Developmental surveillance should be a component of every preventive care visit. Standardized developmental screening tools should be used when such surveillance identifies concerns about a child's development and for children who appear to be at low risk of a developmental disorder at the 9-, 18-, and 30-month* visits.

When a child has a positive screening result for a developmental problem, developmental and medical evaluations to identify the specific developmental disorders and related medical problems are warranted. In addition, children who have positive screening results for developmental problems should be referred to early developmental intervention and early childhood services and scheduled for earlier return visits to increase developmental surveillance.

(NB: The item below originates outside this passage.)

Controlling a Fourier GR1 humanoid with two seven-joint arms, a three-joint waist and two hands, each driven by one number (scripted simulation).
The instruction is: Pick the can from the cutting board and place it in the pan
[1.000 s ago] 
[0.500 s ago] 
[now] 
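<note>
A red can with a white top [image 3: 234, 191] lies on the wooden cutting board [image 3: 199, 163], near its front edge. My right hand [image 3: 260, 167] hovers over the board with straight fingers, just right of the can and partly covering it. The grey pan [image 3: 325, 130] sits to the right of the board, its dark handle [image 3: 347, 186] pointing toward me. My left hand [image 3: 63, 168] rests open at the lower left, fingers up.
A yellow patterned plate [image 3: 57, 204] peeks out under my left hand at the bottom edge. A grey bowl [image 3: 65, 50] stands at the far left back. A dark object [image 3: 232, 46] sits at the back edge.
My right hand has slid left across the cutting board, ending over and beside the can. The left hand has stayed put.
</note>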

Children diagnosed with developmental disorders should be identified as children with special health care needs; chronic-condition management for these children should be initiated.

  1. Perform developmental surveillance at every preventive visit throughout childhood, and ensure that such surveillance includes eliciting and attending to parents' concerns, obtaining a developmental history, making accurate and informed observations of the child, identifying the presence of risk and protective factors, and documenting the process and findings.

  2. Administer a standardized developmental screening tool for children who appear to be at low risk of a developmental disorder at the 9-, 18-, and or 30-month* visits and for those whose surveillance yields concerns about delayed or disordered development.

  3. Schedule early return visits for children whose surveillance raises concerns that are not confirmed by a developmental screening tool.

  4. Refer children about whom developmental concerns are raised to early intervention and early-childhood programs.

  5. Coordinate developmental and medical evaluations for children who have positive screening results for developmental disorders.

  6. Initiate a program of chronic-condition management for any child identified with a developmental disorder.

  7. Document all surveillance, screening, evaluation, and referral activities in the child's health chart.

  8. Establish working relationships with state and local programs, services, and resources.

  9. Use a quality-improvement model to integrate surveillance and screening into office procedures and to monitor their effectiveness and outcomes.

  1. Provide appropriate payment for developmental surveillance, screening, and evaluation.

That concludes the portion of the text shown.